そうして藍色の着物を脱ぎ捨てた祭は白い長襦袢姿になる。でもティーンエイジャーにも達してるか微妙なラインの襦袢姿ロリータなんて、これっぽっちもエロスを感じなかった。つまり俺はロリコンではない。QED。
「これでどうじゃ!」
「流石に児童売春させるのは……」
「違うわ! 余がそんな貞操観念のない淫らな真似をするか馬鹿者!」
ものすげー真っ赤になって怒られた。つか急に脱ぎだしたら正常な男子はえろいことすると思うだろ。
「……ったく……ほら主、これを質屋に持っていくがいい。それなりの値段になるじゃろう」
きれいに折り畳んだ着物と帯を差し出す祭。つまり、これを売ってその金を生活費に入れろ、ということらしい。
「……いいのか? それ結構高そうだけど」
「高価なものでないと生活費になる程の額に至らんじゃろ」
「そうだけどさ……」
でもここまでされるとなんか心苦しい。どんだけおまえは俺と同居生活を送りたいんだという。そんなフラグ立てた覚えないのに。
「ええぃ煩わしい! 主が金が足りんと言ったのじゃろうが! だから余は主が余を養うための金を用意したわけじゃ! なにがおかしい! さっさと質屋に行ってこんか!」
そういうわけで祭は正式に花祭荘の住民となった。
ちなみに着物はゼロが六つ並ぶぐらいの値段で売れ、折角だったのでその金で祭のために、売ったものと似たデザインの新しい着物と帯を買ってやった。
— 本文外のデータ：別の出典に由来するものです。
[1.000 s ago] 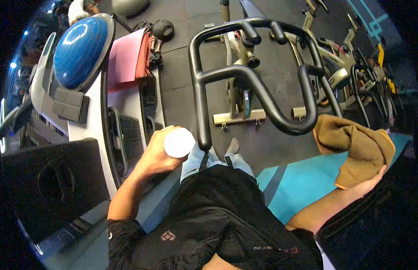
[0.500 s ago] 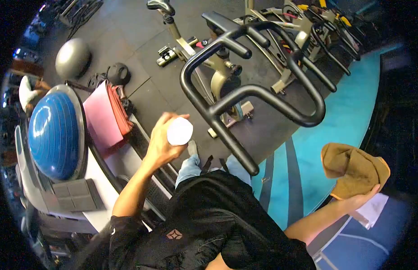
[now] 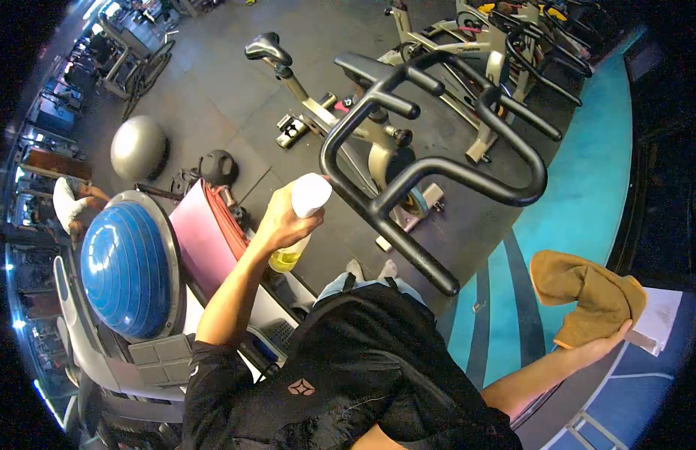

本人もそれなりに気に入っているようなのでなによりだ。
「で、生活費は?」
「着物と帯でプラマイゼロ」
「……本当に馬鹿じゃろ」
結局管理人さんに工面してもらいました。
ハードディスクの奥底に眠ってたものをちょいと改訂したもの。
書いた当時の全く記憶がないし、これ以上話を続けることができるのかさえ未定。